WHAT THE TASK REQUIRES: Starting at the line with "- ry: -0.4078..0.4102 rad", return every line through the final one of the data, word for word. Pictures stay out.

SOURCE RECORDS:
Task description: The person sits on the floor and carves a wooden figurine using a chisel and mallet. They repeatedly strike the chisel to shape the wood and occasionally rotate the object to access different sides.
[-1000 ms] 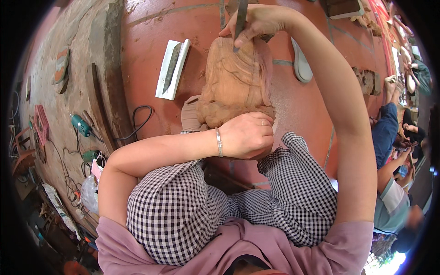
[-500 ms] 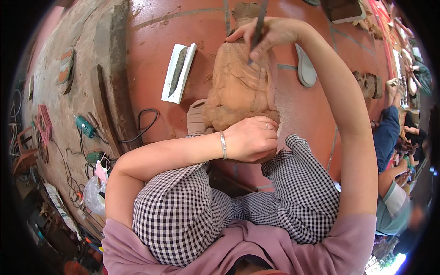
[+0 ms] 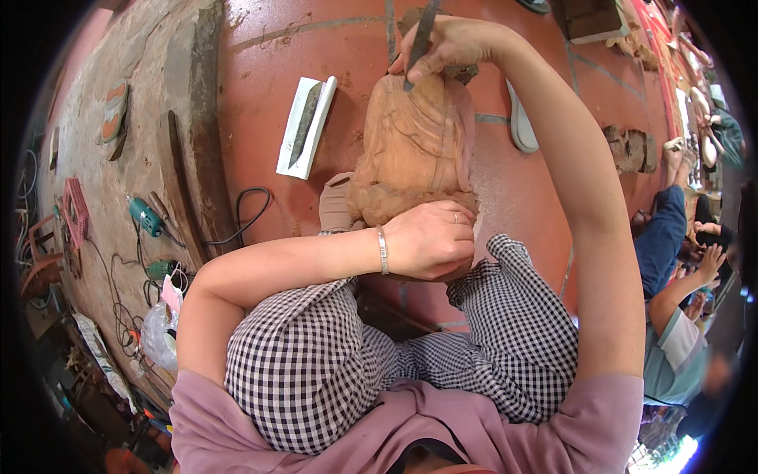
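Note:
A brown wooden figure carving [image 3: 414,142] with draped folds stands between my knees, its rough, lumpy base towards me. My left hand [image 3: 430,241], with a bracelet and a ring, lies over the base with its fingers curled round the edge; the fingertips are partly hidden. At the far end, my right hand [image 3: 454,47] grips a dark, flat carving tool [image 3: 422,39] that slants down. The tool's tip meets or hovers just above the upper folds; which one I cannot tell. The figure's top is partly covered by this hand.
Left of the carving, a dark blade [image 3: 306,125] lies on a white holder [image 3: 325,118] on the red tiles. Farther left are a wooden plank [image 3: 180,182], a green power tool [image 3: 144,215] and cables. A pale shoe [image 3: 521,118] sits to the right. Other people sit at the far right.
My right hand has moved up and slightly left with the carving tool, whose tip has gone from the middle folds to higher on the figure. The left hand stays on the base.

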Available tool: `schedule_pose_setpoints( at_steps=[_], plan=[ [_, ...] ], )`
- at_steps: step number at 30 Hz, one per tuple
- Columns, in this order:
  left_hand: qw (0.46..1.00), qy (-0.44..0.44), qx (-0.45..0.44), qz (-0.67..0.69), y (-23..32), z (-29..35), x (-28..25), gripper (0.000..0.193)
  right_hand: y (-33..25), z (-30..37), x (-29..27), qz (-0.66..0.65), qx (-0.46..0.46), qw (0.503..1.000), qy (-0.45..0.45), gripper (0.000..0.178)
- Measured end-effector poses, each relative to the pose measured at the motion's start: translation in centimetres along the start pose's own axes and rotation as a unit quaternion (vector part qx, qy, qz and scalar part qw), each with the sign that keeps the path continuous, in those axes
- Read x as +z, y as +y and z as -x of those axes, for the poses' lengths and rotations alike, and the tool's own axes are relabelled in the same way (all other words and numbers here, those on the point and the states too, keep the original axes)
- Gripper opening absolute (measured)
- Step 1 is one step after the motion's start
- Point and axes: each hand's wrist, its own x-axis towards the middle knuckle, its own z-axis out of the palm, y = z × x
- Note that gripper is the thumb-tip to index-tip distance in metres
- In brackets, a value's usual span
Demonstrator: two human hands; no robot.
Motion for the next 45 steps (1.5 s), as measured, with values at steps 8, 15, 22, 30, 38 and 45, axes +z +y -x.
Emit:
schedule_pose_setpoints(
  at_steps=[8, 15, 22, 30, 38, 45],
  plan=[
    [1.0, 0.018, -0.006, 0.017, 0.2, 0.1, -0.1, 0.015, -1.8, -0.8, -0.9, 0.044, 0.036, 0.991, -0.122, 0.025],
    [1.0, 0.001, -0.002, 0.019, 0.0, -0.1, 0.0, 0.015, -0.7, -2.6, -1.4, 0.092, -0.078, 0.974, -0.193, 0.024],
    [1.0, 0.0, -0.006, 0.013, 0.2, -0.2, 0.1, 0.014, -1.9, -2.7, -1.1, 0.123, -0.015, 0.983, -0.138, 0.024],
    [1.0, -0.003, -0.006, 0.014, 0.1, -0.1, 0.1, 0.015, -4.1, -0.7, -0.9, 0.193, -0.021, 0.974, -0.113, 0.021],
    [1.0, -0.002, -0.006, 0.01, 0.1, 0.0, -0.2, 0.016, -3.5, -0.3, -0.9, 0.187, -0.077, 0.965, -0.167, 0.025],
    [1.0, -0.003, 0.001, 0.007, 0.1, 0.0, -0.3, 0.015, -1.6, 0.2, -0.5, 0.09, -0.044, 0.99, -0.097, 0.026]
  ],
)
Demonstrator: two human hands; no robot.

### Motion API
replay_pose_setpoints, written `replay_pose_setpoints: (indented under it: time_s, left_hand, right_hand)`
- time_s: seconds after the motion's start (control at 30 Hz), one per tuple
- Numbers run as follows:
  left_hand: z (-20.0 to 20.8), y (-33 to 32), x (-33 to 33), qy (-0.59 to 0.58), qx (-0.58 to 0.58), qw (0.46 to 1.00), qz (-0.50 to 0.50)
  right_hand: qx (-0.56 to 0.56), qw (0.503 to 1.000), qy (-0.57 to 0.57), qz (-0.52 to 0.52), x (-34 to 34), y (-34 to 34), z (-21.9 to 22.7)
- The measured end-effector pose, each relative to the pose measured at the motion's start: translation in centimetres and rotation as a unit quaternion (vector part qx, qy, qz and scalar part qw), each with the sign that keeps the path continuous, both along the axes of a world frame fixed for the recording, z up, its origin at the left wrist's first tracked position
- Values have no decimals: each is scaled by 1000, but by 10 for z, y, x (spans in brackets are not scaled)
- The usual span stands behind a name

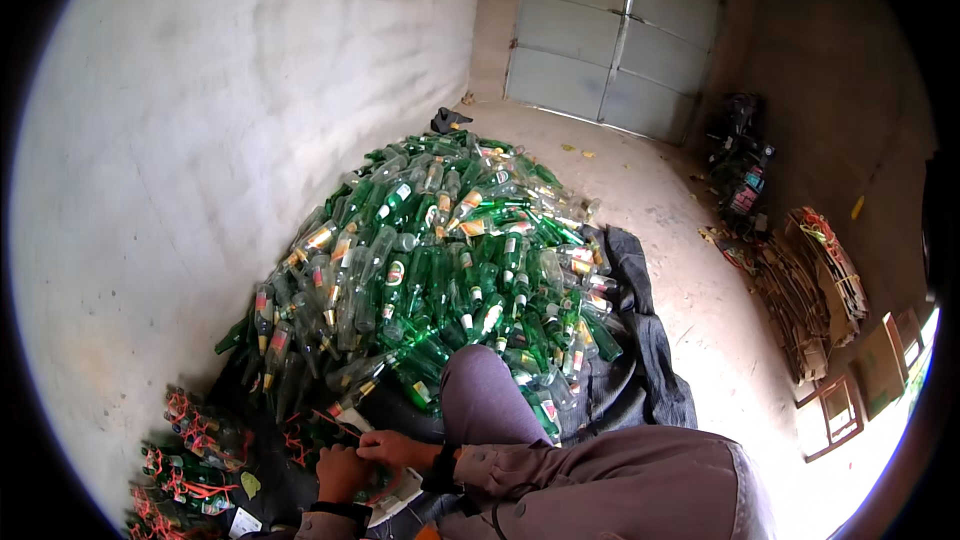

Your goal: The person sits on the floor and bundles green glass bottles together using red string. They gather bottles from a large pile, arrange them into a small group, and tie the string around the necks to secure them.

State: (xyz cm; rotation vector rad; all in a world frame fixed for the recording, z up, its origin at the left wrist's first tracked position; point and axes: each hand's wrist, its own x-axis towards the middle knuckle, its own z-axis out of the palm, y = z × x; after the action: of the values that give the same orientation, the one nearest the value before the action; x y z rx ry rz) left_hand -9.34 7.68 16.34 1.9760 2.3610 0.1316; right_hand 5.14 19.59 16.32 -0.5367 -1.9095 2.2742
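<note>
My right hand [393, 448] is closed, with a red string [345, 427] running up to its fingertips. Right beside it, my left hand [342, 473] is curled shut; what its fingers hold is hidden. Both hands are low in the view, over a bundle of green bottles [308, 437] wrapped in the same red string. Part of a whitish object [403, 490] shows under my right wrist. To the left stand more tied bundles of green bottles [195, 480] with red string around them.
A large heap of green and clear glass bottles [430, 260] lies ahead on a dark sheet [645, 340], against a pale wall [250, 90]. Flattened cardboard [790, 310], wooden frames [840, 410] and a motorbike [740, 160] line the right side. A metal door [615, 35] is at the back.
</note>
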Motion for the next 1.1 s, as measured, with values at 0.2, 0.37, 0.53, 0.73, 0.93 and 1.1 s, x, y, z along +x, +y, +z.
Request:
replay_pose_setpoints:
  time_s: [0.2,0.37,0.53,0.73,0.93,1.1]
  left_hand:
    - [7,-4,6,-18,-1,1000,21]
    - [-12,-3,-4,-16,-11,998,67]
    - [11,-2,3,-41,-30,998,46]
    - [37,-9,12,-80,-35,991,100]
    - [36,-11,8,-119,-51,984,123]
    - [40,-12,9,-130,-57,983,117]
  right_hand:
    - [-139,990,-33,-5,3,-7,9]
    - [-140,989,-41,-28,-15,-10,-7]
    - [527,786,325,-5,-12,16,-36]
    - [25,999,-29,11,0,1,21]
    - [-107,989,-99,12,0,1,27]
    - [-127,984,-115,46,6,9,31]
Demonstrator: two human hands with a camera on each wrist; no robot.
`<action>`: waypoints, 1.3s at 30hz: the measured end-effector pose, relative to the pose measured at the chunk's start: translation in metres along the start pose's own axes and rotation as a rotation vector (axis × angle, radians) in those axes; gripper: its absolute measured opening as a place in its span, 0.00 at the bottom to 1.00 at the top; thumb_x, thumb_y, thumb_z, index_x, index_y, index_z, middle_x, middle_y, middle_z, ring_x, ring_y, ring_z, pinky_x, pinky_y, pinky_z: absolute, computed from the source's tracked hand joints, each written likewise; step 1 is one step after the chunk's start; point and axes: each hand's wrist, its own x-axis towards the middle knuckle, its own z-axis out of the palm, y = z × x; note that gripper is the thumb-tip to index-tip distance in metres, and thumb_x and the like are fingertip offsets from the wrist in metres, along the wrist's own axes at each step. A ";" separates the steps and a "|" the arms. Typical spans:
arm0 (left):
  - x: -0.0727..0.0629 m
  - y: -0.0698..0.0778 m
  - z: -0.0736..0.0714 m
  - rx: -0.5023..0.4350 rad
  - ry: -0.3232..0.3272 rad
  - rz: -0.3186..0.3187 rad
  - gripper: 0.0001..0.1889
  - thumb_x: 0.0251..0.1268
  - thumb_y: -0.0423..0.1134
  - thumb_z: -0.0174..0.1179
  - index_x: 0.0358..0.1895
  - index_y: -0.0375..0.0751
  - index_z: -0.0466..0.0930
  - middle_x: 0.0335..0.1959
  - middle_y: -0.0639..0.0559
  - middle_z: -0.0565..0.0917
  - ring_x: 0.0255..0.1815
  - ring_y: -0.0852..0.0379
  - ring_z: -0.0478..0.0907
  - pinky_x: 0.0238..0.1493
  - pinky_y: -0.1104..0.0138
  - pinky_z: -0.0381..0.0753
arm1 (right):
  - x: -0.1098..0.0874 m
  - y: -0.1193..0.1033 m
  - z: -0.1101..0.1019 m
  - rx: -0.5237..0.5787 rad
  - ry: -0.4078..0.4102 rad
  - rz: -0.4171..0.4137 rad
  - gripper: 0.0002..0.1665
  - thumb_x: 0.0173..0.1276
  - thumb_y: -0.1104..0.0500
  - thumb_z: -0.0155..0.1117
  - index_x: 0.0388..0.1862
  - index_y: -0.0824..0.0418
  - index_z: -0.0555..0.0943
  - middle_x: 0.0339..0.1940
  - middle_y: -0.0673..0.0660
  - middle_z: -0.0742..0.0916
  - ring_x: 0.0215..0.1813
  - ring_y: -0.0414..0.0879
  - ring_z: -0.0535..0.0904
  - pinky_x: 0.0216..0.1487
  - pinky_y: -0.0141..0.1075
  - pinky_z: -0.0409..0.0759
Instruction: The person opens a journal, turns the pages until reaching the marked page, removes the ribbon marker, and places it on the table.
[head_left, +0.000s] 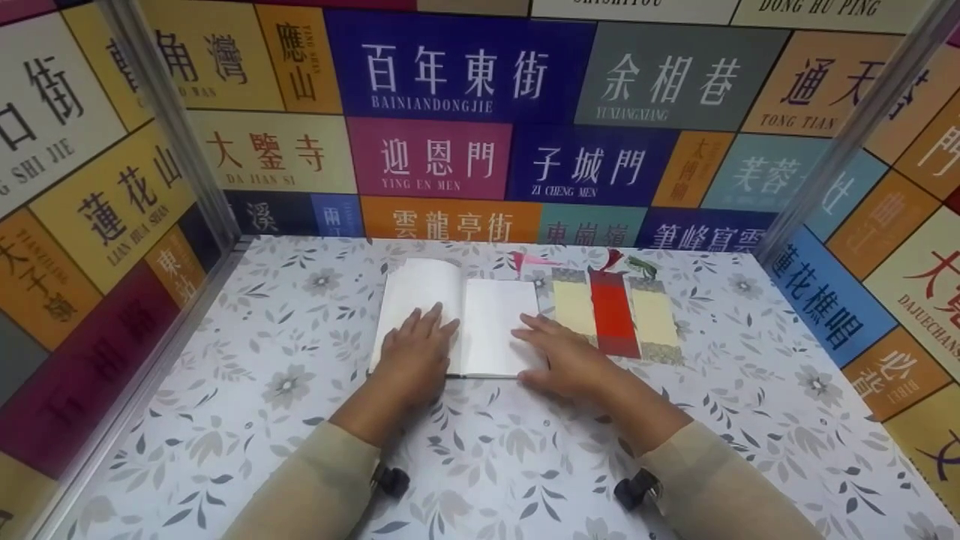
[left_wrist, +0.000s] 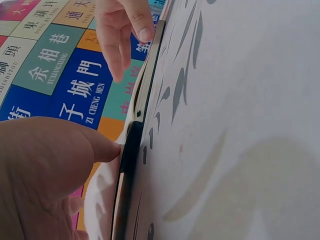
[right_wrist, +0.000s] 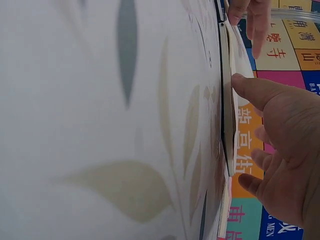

EXERCISE SOLUTION:
  - ry: -0.4078..0.4102 rad
  - rz: -0.4171..0.4137 rad
  - gripper: 0.0002..0.1665
  - thumb_x: 0.0173..0.1276
  - thumb_y: -0.1104..0.0500
  - thumb_z: -0.0155..0.1117
  - index_x: 0.0388..0.1862
  - index_y: -0.0824..0.0418
  - index_z: -0.0555..0.0943
  - middle_x: 0.0339..0.1940
  - middle_y: -0.0673..0.0660
  - middle_z: -0.0742..0.0916
  - ring_x: 0.0215..0.1813
  - ring_y: -0.0414..0.0879
  - ring_z: -0.0535..0.0904
  - pinky_x: 0.0216..0.1487
  - pinky_y: -0.0141..0.1075
  - pinky_z: -0.0409..0.0759
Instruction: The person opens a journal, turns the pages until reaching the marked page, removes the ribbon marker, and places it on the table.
[head_left, +0.000s] 
[left_wrist, +0.000s] 
[right_wrist, +0.000s] 

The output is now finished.